Many readers may shrug and say that apartments are not for them and that the majority of Irish households live in apartments. This misses the point entirely. The reason that almost 90% of Irish households live in apartments is because we as a society appear unable to keep the cost of apartment building under control.

In fact, the majority of Irish households comprise just 1 or 2 persons and almost all growth in new households over the coming decades will be in similarly-sized households. Given long-run trends in population growth, urbanization and household size, the country does not actually need any more houses for 3-5 people. It needs urban apartments.

The SCSI report is great to have, as it provides data from real live projects. But what it does not do –and what is badly needed – is a full audit of costs and regulations. This is not the job of the SCSI, but it is the job of housing policymakers, in particular the Department of Housing and the Housing Agency.

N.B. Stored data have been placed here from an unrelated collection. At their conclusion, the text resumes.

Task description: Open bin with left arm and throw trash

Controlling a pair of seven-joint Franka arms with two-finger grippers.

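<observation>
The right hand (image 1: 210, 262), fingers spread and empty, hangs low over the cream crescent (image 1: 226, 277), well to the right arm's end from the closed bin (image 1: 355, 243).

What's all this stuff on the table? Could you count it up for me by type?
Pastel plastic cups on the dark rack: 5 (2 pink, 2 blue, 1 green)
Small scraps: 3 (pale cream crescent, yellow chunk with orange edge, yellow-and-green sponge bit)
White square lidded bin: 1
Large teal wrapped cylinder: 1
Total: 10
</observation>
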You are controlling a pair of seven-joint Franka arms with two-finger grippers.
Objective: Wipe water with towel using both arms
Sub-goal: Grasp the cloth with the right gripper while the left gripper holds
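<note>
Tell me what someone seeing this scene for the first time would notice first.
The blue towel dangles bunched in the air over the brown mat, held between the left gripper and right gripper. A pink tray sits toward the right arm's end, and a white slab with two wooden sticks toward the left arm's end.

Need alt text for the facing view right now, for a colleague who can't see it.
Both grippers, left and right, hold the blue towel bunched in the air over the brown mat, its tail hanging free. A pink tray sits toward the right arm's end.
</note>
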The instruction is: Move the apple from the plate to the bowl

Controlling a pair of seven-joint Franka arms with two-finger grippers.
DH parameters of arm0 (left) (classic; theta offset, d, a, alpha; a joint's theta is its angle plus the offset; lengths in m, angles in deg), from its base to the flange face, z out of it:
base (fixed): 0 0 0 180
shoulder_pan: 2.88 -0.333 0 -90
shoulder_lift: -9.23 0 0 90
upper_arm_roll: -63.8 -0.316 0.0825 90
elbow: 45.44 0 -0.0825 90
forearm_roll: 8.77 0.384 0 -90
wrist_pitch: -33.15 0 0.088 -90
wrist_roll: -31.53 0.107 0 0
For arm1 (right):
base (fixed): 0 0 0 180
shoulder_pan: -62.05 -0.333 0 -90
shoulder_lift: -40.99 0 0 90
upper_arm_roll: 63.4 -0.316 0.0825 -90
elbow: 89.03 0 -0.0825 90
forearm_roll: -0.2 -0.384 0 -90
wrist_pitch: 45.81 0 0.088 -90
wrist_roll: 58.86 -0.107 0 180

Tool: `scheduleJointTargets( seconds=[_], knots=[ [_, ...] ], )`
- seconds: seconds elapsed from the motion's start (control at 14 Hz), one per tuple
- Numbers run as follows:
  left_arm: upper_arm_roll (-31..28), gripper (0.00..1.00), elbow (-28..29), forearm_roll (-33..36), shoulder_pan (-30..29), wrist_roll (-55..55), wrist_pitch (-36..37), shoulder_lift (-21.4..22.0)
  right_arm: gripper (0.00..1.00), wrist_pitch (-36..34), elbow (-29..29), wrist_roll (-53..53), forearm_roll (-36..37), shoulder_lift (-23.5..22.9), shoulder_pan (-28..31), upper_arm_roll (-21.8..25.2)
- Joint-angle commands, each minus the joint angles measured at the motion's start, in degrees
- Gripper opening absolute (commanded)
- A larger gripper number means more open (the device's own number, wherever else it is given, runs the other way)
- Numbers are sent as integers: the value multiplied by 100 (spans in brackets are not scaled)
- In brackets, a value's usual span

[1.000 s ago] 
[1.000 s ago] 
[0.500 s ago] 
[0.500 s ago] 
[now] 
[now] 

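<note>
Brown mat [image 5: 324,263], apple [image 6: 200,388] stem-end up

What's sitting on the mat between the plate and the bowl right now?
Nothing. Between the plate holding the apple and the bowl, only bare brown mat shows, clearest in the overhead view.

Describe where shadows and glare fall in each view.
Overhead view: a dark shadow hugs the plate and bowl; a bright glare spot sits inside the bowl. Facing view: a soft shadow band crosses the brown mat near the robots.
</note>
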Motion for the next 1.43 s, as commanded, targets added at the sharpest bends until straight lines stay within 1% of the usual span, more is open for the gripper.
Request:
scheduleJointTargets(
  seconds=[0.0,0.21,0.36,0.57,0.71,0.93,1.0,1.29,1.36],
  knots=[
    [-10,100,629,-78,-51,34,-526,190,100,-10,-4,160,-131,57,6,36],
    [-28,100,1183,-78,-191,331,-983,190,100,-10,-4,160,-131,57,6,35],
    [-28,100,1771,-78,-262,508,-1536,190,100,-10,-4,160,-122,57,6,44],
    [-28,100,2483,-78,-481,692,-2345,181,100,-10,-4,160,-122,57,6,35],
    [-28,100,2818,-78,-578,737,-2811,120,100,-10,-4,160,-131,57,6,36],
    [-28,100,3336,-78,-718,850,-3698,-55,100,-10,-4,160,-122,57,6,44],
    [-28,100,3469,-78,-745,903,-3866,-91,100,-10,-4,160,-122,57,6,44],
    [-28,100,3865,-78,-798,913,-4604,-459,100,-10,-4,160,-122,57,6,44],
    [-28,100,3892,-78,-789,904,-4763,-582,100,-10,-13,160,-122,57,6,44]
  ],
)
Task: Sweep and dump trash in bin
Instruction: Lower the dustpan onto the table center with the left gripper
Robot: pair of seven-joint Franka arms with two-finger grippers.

In particular, we need to know two things. Firstly, what makes up the per-square-metre hard costs of construction? How do these various elements in Ireland compare with elsewhere? From what I can have seen, Ireland is more expensive for each of the various headings of hard costs that professionals use.

But why? Is it the price of nails? Or cement? Or a bricklayer? Until we can open up these top-level figures and look inside, it won’t be possible to answer that question. And thus this cost audit is absolutely critical to solving Ireland’s housing crisis.

Secondly, given we are talking about building the minimum-spec apartment, how does that minimum specification compare with other countries? There was a bit of a fuss about this two years ago, leading to Alan Kelly, then Minister responsible for housing, to approve a reduction in the minimum sizes.

Earlier this week, I visited Boston and took the opportunity to visit some “multifamily developments”, as they’re known there. In meeting some of the professionals involved in the sector there, three related facts stood out.

The first is that there is no problem building apartments in Boston currently. This is easy to miss: there are cities all around the world that have similar pressures to Dublin but are responding to them with the obvious solution, building.

The second thing I noticed is that, while the apartments I saw were definitely aimed at those on higher incomes, even for luxury apartments, the cost of building is well below costs in Dublin. A luxury penthouse apartment might cost $400,000 to build (roughly €350,000).

But when a luxury apartment on the 30th floor overlooking Boston costs less to build than a ground-floor apartment in Beaumount, we need to ask questions.

Two obvious challenges for the viability of Irish apartments are parking and lifts. One development I saw had 40 apartments per floor and 4 lifts. Until recently, Dublin City Council would have demanded 20 lifts on the same floor. Each lift is expensive to install and to maintain and, as it comes with its own staircase, gobbles up floor space.

A second development had set aside part of two lower floors for parking but ultimately parking and accommodation were separate services: many of its residents didn’t want or need a car. In Dublin, the standard is one parking space in the basement – not above ground – for each apartment.

This kind of parking requirement is not only hugely expensive – digging basements is costly – but also limits building up. If you can only fit 50 car parking spaces in the basement, it doesn’t matter how tall the Development Plan says you can build, you won’t be able to do it. And by limiting building up, we are propping up rents and prices.

When informed about the very different requirements for parking and lifts, my Boston hosts responded: “Why? That has to change!” It’s hard to disagree with them.